Medan, AuraIndonesia | PW HIMMAH Sumut periode 2026-2029 kini resmi memikul amanah baru yang penuh tanggung jawab. Suasana khidmat seketika menyelimuti ruang pertemuan di Hotel Le Polonia Medan pada Selasa (19/5). Langkah kaki para pengurus baru terdengar mantap, membawa harapan besar bagi masa depan mahasiswa dan masyarakat.
Suasana haru bercampur semangat perjuangan begitu terasa saat prosesi pelantikan berlangsung. Ketua Umum PP HIMMAH RI, Abdul Razak Nasution, menatap tajam penuh kebanggaan saat melantik langsung Imransyah Pasai sebagai Ketua PW HIMMAH Sumut, Aldi Satrio sebagai Sekretaris, dan BIM Harahap sebagai Bendahara, beserta seluruh jajaran pengurus lainnya.
Acara sakral ini disaksikan langsung oleh Wakil Gubernur Sumatera Utara, H Surya, serta Ketua PW Al Washliyah Sumut yang juga Anggota DPD RI, Dedi Iskandar Batubara. Kehadiran para tokoh penting ini menambah keyakinan bahwa pundak para pemuda ini siap menopang perubahan.
Komitmen Nyata untuk Rakyat
Mitra kritis pemerintah menjadi komitmen utama yang langsung ditegaskan oleh kepengurusan baru ini. Di bawah kepemimpinan Imransyah Pasai, organisasi ini tidak akan menjadi penonton pasif. Mereka berjanji akan selalu hadir mendukung program pemerintah yang baik, sekaligus berdiri paling depan untuk meluruskan kebijakan yang keliru.
“Selain itu, kami juga akan tetap menjadi mitra kritis. Sebagai mahasiswa, kami harus mampu menyikapi isu-isu terbaru, khususnya yang berkembang di Sumatera Utara,” ucap Imransyah dengan nada bicara yang tegas dan menyentuh hati.

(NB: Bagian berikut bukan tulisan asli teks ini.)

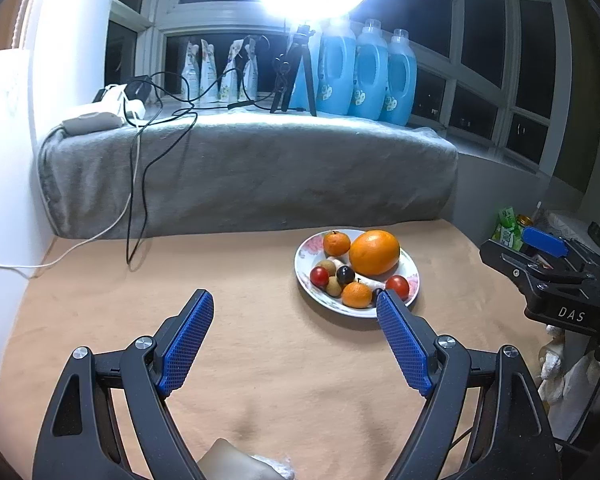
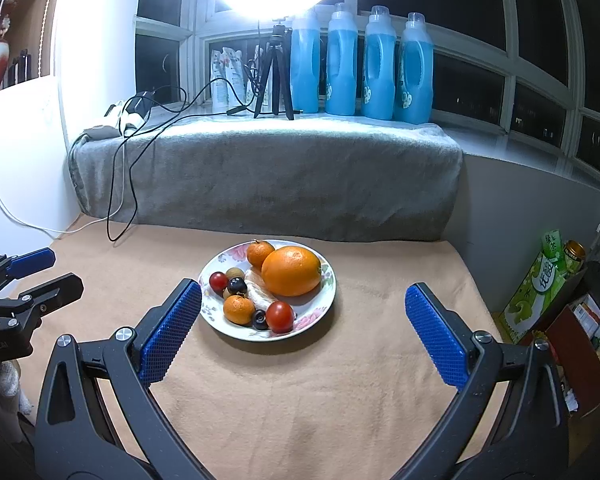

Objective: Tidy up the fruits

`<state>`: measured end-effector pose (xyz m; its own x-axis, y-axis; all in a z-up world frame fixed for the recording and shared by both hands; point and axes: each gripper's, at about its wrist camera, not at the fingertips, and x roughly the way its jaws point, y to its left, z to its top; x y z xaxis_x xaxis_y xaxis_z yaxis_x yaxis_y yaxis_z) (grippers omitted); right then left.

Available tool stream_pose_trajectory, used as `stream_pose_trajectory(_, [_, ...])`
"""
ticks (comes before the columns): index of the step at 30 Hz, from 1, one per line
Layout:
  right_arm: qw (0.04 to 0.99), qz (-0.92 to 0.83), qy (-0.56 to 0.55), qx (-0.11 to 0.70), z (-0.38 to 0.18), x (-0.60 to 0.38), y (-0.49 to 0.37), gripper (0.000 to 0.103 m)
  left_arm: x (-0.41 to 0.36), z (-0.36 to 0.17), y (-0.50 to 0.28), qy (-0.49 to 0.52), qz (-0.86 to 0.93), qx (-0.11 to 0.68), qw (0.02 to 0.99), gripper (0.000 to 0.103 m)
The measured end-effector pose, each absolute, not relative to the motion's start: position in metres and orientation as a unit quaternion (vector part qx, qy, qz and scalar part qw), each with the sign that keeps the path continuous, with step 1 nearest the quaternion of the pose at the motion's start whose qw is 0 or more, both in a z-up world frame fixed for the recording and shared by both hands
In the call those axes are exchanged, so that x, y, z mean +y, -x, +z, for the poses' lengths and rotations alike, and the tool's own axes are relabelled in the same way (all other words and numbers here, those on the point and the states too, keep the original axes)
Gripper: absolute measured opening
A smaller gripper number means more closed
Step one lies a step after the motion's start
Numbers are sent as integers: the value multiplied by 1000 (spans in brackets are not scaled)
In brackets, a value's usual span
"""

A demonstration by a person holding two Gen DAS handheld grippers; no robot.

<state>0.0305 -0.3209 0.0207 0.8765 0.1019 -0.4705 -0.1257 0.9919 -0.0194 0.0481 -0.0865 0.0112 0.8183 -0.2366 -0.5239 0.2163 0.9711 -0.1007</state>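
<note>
A floral plate point(image 2: 320, 304) sits on the tan cloth and holds fruit: a large orange point(image 2: 292, 271), two small mandarins point(image 2: 239, 309), two red tomatoes point(image 2: 280, 317), dark grapes point(image 2: 237, 286), brown longans and a peeled pale piece. In the left wrist view the plate point(image 1: 306, 280) lies ahead to the right, with the large orange point(image 1: 374, 252) on it. My left gripper point(image 1: 294, 300) is open and empty, its right finger just in front of the plate's near rim. My right gripper point(image 2: 302, 294) is open and empty, with the plate between and beyond its fingers.
A grey blanket-covered ledge point(image 2: 260, 168) rises behind the table, with cables, a tripod point(image 2: 274, 76) under a ring light, and blue detergent bottles point(image 2: 360, 64). Green cartons and a can point(image 2: 548, 276) stand off the table's right edge. A white wall is at left.
</note>
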Motion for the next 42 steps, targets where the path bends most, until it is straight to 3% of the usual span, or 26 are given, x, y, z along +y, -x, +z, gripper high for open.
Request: stream_pose_trajectory(42, [967,54,22,247,12,-321,-27,103,-91,12,-45,15,-123,272,954,84])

HIMMAH Sumatera Utara di bawah kepengurusan ini juga memastikan diri untuk tetap netral di tengah tahun politik. Dalam menghadapi pemilihan gubernur mendatang, mereka tidak akan bergerak demi kepentingan pribadi atau kelompok tertentu, melainkan murni demi kemakmuran seluruh masyarakat Sumatera Utara.

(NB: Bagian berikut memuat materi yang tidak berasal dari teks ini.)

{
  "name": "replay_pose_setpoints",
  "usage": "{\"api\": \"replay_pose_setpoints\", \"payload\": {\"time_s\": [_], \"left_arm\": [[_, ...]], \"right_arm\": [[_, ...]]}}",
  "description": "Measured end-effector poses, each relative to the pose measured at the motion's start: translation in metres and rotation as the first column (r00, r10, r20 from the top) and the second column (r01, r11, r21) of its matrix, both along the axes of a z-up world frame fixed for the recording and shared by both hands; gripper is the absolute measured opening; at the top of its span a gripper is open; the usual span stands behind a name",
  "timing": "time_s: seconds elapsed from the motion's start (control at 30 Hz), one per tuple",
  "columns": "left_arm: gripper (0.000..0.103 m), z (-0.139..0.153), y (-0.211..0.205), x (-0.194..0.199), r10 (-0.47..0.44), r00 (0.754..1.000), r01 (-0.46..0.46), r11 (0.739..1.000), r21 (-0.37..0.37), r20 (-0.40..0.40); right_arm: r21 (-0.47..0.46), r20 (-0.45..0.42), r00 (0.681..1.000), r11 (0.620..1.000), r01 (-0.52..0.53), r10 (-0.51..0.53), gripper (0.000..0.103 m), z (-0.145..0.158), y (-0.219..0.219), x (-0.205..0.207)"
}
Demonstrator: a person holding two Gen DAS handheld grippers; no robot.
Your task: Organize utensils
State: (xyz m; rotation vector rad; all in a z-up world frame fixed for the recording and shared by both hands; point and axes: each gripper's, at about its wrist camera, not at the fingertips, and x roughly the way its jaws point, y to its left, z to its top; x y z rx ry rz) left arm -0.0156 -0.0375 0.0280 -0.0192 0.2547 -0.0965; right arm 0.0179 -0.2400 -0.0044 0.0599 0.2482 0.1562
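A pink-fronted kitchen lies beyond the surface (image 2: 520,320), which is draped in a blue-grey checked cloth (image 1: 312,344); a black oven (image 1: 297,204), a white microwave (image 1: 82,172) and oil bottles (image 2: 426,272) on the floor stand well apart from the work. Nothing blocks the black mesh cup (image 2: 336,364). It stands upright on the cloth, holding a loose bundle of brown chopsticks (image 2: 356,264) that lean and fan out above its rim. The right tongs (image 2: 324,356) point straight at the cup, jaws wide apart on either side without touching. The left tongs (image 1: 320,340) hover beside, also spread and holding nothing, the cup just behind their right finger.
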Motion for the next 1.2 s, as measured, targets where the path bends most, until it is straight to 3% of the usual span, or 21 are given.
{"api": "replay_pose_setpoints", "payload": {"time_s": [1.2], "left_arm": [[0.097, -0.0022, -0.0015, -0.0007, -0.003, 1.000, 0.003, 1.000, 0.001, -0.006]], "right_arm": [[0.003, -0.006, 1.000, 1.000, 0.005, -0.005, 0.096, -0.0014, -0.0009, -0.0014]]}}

Rasa cinta kepada daerah membuat mahasiswa ini siap menghadapi risiko apa pun, termasuk turun ke jalan demi menyuarakan aspirasi rakyat. Imransyah dengan tulus menjelaskan bahwa gerakan mereka bukanlah untuk mencari musuh, melainkan wujud kasih sayang seorang adik kepada kakaknya.
“Kami hadir sebagai adik-adik mahasiswa yang mengingatkan apabila ada pejabat publik yang lupa pada posisinya atau lalai dalam mengambil keputusan yang berdampak kepada masyarakat,” ungkap Imransyah dengan penuh ketulusan.

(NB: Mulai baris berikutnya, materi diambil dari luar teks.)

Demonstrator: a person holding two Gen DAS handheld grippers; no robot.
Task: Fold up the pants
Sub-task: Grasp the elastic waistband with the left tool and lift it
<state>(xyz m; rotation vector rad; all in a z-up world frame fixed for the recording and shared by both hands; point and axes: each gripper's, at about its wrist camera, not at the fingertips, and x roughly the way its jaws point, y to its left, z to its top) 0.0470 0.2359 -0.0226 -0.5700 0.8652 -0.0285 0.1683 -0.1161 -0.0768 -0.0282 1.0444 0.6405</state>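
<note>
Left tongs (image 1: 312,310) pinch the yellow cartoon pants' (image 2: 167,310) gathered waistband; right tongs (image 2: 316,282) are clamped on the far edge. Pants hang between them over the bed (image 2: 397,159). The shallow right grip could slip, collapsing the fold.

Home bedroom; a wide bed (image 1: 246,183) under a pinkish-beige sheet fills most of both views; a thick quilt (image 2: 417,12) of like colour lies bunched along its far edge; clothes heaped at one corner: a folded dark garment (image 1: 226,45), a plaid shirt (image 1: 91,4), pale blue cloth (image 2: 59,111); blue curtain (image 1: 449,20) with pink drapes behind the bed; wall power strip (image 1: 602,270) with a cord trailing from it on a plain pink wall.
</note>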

Langkah Nyata Menuju Perubahan
Usai pelantikan yang penuh emosi tersebut, gerakan nyata langsung dimulai lewat diskusi publik yang tajam. Diskusi tersebut mengangkat tema yang sangat dekat dengan kegelisahan masyarakat saat ini, yaitu “Pemilu Rakyat Vs Pemilu DPR, Siapa yang Menang?”. Lewat forum ini, mereka menggodok sistem terbaik demi masa depan demokrasi Indonesia.
Tidak hanya peka terhadap isu sosial, perluasan organisasi juga menjadi fokus utama mereka. Saat ini, HIMMAH baru terbentuk di 15 daerah di Sumatera Utara. Ke depan, mereka menargetkan pembentukan cabang di seluruh kabupaten dan kota, termasuk wilayah yang belum terjangkau seperti Karo dan Dairi.
Mendengar ketulusan tersebut, Wakil Gubernur Sumut, H Surya, memberikan apresiasi yang mendalam. Beliau mengajak seluruh kader untuk berkolaborasi menciptakan inovasi dan menjaga persatuan bangsa.
Pemerintah Provinsi Sumut berharap penuh agar kader-kader ini menjadi motor penggerak dalam memajukan kualitas pendidikan, memperkuat ekonomi umat, memberantas narkoba, hingga menciptakan ruang kreativitas. Kolaborasi hangat ini ditutup dengan harapan besar demi mewujudkan “Kolaborasi Sumut Berkah Menuju Sumatera Utara yang Unggul, Maju dan Berkelanjutan.”